"lin-len-lon" This root is not particularly developed in Indo-European. Cf. Pokorny. In Russian [len-] is found in words for lazy [len, lenivo, len'.]. [lin] is found predominately in foreign words for linotype, or linoleum, etc. The key root for [lit'] "to pour, spill, shed. is Indo-European," cf. Pokorny, Note: I have used "spill" for Russian [lit'].
lap for Latin "lono." The word actually means "bosom" Steiner uses the German word for "bosom." I use "lap" to capture Bely's use of alliteration: [lono Luny].
Lena Bely may simply have been using the popular Russian name "Lena," frequently the short form of Yelena, i.e.. Helena. In Latin lena means "procuress, brothel keeper."
Helena. The daughter of Zeus. The word "helene" in Greek can also mean "torch."
[pena] Russian for "foam."
eventualities Russian [yavleniya].
swell Russian [volna] = wave.
lava Russian [lavina] = avalanche, but originally derived from Latin "labes" "sliding down."

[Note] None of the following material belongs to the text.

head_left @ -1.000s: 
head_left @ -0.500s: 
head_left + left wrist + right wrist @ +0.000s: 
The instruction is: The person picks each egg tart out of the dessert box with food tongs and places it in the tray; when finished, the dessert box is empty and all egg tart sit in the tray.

a Wallachian (or Volk). The Russian reads "volokh razveettsja (il' Yolk). Russian "volox" may refer to a Rumanian. But Preobrazhensky (93) has an interesting note also describing it as related to "vlachus, generatim homo romanae originis. This might explain the use of "yolk" possibly another typographical error for the German word "Volk" = "the people." Another translation of [volokh] is "walnut," certainly fitting in with the "w-l" sound scheme, but otherwise incomprehensible. As always any and all comments or suggestions are appreciated.
minglings Russian [mena] = "barter, exchange."
imago The Latin word is is spelled with a "g" not an "h."
mingles [mena] of minglings [menenie]. Bely draws on Russian words with the root [men-] meaning "change."
uolia Latin "uolo" is "to want, to wish."
nomina Latin "nomino" is "to name."
nolo Latin "I do not want to."
malo Latin "I prefer, wish."
animalia Latin "living, live, animate" as a noun "a living creature, animal."
anima Latin "breath" also "the soul., life"
animatio Latin "a form of life."
imaginatio Latin "The action of picturing to oneself, imagining."
machinatio Latin "The fact or act of making machines."
Manas In Old Indian (Sanskrit?) the equivalent of "mind, thought." Steiner uses Manas to characterize "Geistleben" "the spirit self" one of the higher stages of human development. (Occult Science, 39).
min-men-man Bely alternates here between IE roots men- to think (Pokorny I, 726-727) and mei-g to change, switch (I, 713). and ma- to wave with the hand. (I, 693). Cf also Pokorny "mean. meant, mental, mens," (I, 710, 726)
meandering for Russian [minovenie] from [minovat'] "to pass by" Here again I attempt to reproduce glossolalia in English instead of a literal translation.
mingling for Russian [menenie] "barter, exchange"
mangling for Russian [manovenie] "waving the hand"
mine English, also French "expression, a look."
meinen German "think, be of the opinion."
Mann German "man."
The connection between the root men "to think" and German "Mann" or English "man" is an appealing, albeit unsubstantiated one.